TASK DIRECTIONS | Your task is to transcribe the data in full.

SOURCE DATA |
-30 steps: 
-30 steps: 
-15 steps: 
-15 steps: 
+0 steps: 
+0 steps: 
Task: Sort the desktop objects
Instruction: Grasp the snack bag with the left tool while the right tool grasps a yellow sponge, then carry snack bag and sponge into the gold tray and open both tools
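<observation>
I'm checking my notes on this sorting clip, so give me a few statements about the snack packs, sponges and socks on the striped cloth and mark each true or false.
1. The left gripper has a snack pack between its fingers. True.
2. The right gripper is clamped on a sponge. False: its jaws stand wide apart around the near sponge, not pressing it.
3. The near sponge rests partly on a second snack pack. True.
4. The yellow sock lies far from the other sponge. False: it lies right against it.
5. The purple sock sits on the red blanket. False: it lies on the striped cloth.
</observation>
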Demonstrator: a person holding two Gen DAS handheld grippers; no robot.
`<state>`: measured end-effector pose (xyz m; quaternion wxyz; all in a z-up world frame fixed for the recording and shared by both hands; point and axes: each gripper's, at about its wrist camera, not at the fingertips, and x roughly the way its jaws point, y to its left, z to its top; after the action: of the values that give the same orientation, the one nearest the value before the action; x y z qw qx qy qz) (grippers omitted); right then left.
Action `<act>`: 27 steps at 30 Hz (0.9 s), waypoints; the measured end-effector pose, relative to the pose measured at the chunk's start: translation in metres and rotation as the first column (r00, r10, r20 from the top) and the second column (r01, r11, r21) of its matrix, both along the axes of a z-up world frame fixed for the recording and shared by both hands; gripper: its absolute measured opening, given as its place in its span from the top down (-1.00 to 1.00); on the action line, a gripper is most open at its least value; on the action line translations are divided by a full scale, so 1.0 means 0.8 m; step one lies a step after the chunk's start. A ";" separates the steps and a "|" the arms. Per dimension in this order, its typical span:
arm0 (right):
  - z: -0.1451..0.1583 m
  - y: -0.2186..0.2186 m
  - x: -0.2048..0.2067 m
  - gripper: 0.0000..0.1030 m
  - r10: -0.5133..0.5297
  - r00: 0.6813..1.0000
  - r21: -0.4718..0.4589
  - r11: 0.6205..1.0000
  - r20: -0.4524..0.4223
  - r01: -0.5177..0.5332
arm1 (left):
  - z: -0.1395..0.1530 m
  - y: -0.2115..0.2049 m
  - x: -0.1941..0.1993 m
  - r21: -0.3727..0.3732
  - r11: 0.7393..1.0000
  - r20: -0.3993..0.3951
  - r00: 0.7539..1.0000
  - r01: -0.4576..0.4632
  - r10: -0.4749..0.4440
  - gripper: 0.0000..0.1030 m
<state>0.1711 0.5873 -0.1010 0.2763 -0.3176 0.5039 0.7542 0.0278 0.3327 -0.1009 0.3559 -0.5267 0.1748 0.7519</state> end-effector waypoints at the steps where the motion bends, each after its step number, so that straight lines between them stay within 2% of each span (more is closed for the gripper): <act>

RESPONSE |
-30 steps: 
-30 steps: 
-15 steps: 
-15 steps: 
+0 steps: 
+0 steps: 
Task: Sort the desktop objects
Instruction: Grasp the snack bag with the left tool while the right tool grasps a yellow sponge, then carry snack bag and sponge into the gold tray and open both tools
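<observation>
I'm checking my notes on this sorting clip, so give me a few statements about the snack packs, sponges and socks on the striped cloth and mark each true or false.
1. The left gripper has a snack pack between its fingers. True.
2. The right gripper is clamped on a sponge. False: its jaws stand wide apart around the near sponge, not pressing it.
3. The near sponge rests partly on a second snack pack. True.
4. The yellow sock lies far from the other sponge. False: it lies right against it.
5. The purple sock sits on the red blanket. False: it lies on the striped cloth.
</observation>
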Demonstrator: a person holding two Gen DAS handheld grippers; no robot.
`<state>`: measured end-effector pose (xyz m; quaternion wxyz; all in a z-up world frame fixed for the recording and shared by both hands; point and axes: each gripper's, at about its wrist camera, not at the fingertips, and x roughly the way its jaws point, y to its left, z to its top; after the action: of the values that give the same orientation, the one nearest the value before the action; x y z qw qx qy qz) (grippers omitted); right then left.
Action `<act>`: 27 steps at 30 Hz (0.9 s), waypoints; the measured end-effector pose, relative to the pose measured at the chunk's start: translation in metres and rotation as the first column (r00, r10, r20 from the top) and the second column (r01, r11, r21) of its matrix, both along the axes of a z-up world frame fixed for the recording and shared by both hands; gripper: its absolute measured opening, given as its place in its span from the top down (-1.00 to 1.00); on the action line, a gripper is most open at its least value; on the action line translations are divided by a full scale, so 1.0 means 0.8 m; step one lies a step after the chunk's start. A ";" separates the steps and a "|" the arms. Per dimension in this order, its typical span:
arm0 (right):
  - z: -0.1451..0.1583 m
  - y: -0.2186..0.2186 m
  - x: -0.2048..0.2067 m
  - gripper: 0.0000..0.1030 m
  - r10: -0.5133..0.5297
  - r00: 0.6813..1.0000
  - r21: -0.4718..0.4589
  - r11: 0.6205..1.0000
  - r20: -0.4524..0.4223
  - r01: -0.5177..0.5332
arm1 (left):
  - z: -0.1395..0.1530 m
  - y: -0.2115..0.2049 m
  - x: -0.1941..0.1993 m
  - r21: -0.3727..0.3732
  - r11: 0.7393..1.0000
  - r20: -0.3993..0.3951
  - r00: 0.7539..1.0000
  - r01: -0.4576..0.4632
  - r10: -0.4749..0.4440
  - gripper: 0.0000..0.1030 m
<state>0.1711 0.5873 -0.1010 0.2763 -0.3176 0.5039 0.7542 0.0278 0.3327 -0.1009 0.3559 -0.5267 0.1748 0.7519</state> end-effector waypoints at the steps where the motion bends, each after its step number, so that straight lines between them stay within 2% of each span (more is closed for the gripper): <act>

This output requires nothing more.